### Import the data

In [1]:
import pandas as pd 

df = pd.read_excel("../data/data_sample.xlsx")
df.head()

Unnamed: 0,id_vente,nom_produit,nom_magasin,date_vente,prix_vente
0,176558,USB-C Charging Cable,"917 1st St, Dallas, TX 75001",04/19/19 08:46,5.975
1,176559,Bose SoundSport Headphones,"682 Chestnut St, Boston, MA 02215",04/07/19 22:30,99.99
2,176560,Google Phone,"669 Spruce St, Los Angeles, CA 90001",04/12/19 14:38,600.0
3,176560,Wired Headphones,"669 Spruce St, Los Angeles, CA 90001",04/12/19 14:38,11.99
4,176561,Wired Headphones,"333 8th St, Los Angeles, CA 90001",04/30/19 09:27,11.99


### Calculate the similarity between product

In [107]:
from fuzzywuzzy import fuzz

df_comparaison_produit = pd.DataFrame(columns=['produitA', 'produitB', 'comparison_score'])

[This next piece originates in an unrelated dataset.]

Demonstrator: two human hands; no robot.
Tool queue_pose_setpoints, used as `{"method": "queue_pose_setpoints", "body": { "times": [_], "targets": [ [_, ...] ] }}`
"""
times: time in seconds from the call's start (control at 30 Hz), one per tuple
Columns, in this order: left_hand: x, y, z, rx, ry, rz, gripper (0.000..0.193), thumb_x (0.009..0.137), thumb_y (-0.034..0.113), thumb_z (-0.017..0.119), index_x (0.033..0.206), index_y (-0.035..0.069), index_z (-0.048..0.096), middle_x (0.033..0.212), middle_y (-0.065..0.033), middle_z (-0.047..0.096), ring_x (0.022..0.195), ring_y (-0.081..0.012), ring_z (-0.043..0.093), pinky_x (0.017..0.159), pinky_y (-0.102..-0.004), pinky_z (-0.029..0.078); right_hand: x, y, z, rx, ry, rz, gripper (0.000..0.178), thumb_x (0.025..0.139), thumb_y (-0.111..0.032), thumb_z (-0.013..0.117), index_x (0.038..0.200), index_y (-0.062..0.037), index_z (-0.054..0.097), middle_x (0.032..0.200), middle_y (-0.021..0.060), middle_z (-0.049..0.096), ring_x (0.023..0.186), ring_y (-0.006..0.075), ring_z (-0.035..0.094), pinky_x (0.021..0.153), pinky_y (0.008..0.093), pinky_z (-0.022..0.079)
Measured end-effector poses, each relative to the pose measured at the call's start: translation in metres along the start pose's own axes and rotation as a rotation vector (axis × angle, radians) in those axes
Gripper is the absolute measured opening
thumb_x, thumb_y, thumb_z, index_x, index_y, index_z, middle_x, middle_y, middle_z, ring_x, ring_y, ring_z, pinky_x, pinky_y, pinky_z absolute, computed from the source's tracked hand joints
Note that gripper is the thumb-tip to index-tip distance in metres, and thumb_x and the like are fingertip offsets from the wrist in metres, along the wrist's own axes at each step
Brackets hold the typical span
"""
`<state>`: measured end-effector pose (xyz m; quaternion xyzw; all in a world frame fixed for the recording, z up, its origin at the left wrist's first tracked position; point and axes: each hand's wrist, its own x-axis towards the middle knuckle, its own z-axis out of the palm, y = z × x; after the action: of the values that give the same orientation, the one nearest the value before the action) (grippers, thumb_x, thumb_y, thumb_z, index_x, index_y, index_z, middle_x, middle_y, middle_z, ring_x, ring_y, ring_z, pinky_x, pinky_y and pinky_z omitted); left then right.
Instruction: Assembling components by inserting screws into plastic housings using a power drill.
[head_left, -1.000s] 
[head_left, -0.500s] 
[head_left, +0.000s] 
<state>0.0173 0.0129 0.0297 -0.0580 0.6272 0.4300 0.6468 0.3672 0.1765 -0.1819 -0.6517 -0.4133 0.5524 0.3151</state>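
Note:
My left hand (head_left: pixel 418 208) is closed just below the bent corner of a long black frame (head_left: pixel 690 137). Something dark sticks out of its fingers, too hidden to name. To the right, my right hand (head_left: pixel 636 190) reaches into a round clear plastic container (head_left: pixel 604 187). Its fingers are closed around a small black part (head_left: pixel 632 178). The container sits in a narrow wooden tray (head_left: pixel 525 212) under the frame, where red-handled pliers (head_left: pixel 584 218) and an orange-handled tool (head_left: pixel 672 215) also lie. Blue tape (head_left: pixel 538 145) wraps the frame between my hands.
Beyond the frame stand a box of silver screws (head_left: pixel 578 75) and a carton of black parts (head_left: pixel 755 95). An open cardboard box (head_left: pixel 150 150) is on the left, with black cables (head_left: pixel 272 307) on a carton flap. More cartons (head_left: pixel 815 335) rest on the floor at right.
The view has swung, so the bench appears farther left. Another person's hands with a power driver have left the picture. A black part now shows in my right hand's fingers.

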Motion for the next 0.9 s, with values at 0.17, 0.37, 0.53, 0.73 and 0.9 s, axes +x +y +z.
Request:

list_products = df.nom_produit.unique()

for idx, produitA in enumerate(list_products):
    for produitB in list_products[idx+1:]:
        df_comparaison_produit.loc[len(df_comparaison_produit)] = {
            'produitA': produitA,
            'produitB': produitB,
            'comparison_score': fuzz.ratio(produitA.lower(), produitB.lower()), 
        }

df_comparaison_produit.sort_values('comparison_score', ascending=False).head(20)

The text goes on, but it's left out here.